(Data shown Opens)
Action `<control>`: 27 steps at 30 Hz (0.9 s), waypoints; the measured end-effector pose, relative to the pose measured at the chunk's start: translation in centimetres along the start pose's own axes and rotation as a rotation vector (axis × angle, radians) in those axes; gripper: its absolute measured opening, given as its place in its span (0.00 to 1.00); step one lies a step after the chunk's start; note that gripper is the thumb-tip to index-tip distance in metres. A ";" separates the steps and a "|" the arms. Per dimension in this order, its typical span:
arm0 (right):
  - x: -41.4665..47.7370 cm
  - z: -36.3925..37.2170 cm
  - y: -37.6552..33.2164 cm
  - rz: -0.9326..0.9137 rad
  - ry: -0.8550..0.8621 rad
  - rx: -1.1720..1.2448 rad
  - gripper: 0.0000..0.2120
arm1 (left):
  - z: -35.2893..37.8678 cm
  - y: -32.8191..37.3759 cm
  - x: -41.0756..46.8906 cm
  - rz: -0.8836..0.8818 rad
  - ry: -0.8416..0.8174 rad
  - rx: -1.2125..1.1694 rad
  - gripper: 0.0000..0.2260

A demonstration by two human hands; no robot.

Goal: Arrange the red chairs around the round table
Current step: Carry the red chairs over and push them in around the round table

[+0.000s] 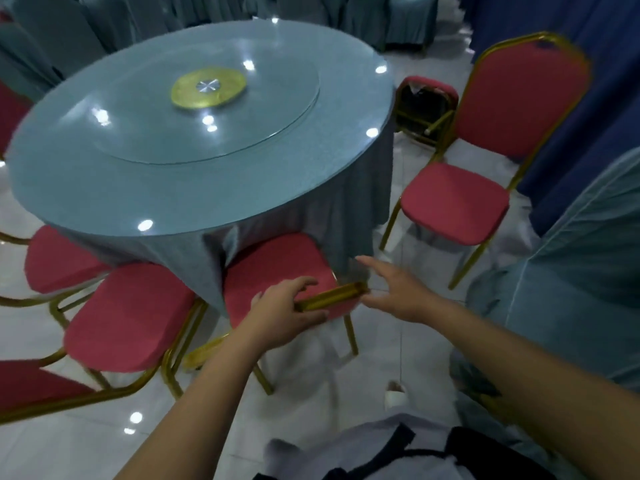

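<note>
Head view: red padded chair with gold metal frame (277, 271) sits at the near edge of the round table draped in blue-grey cloth (194, 188), seat partly under the cloth. Left hand (287, 306) is curled round its gold top rail (332, 298). Right hand (398, 292) is spread flat by the rail's end, contact unclear. Two more red chairs (128, 317) placed at the table's near-left. Probably left to do: upright red chair (453, 202) standing off the table's right, overturned chair (426, 102) beyond it. Table's left side is cut off; edges blurred.
</note>
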State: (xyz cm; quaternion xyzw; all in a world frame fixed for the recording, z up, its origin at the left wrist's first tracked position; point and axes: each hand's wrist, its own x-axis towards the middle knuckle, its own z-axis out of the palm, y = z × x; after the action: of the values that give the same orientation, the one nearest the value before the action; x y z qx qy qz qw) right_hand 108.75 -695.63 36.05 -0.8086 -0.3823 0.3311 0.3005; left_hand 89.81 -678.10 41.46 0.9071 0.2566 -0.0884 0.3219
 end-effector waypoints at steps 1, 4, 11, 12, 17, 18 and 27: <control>-0.2 -2.0 2.0 0.055 0.035 0.075 0.37 | 0.3 1.7 1.6 0.034 0.001 -0.013 0.26; -0.8 -6.9 7.5 0.209 0.167 0.190 0.36 | 1.6 6.2 6.0 0.085 -0.008 -0.040 0.26; -1.2 -13.7 15.8 0.357 0.340 0.318 0.33 | 6.4 14.8 16.0 0.079 -0.197 -0.115 0.23; -1.0 -14.7 16.4 0.358 0.365 0.330 0.32 | 7.0 15.6 17.3 0.079 -0.211 -0.121 0.23; 0.9 -19.4 19.1 0.403 0.521 0.370 0.27 | 8.3 17.8 23.8 0.085 -0.297 -0.088 0.23; 1.6 -20.4 19.7 0.415 0.549 0.372 0.26 | 8.3 18.0 25.4 0.085 -0.313 -0.082 0.23; 9.1 -31.2 24.6 0.560 0.651 0.390 0.23 | 7.9 22.5 43.9 0.124 -0.393 -0.112 0.22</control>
State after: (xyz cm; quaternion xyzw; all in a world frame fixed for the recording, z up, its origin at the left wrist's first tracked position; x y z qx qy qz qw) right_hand 147.38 -708.46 33.83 -0.8708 0.0337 0.1944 0.4502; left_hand 139.04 -680.01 33.11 0.8671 0.1368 -0.2294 0.4204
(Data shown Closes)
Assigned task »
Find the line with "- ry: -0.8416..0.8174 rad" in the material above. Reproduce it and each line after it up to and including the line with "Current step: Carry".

Response box »
  - ry: -0.8416..0.8174 rad
  - rx: -1.2125..1.1694 rad
  - gripper: 0.0000..0.2260

A demonstration by two human hands; no robot.

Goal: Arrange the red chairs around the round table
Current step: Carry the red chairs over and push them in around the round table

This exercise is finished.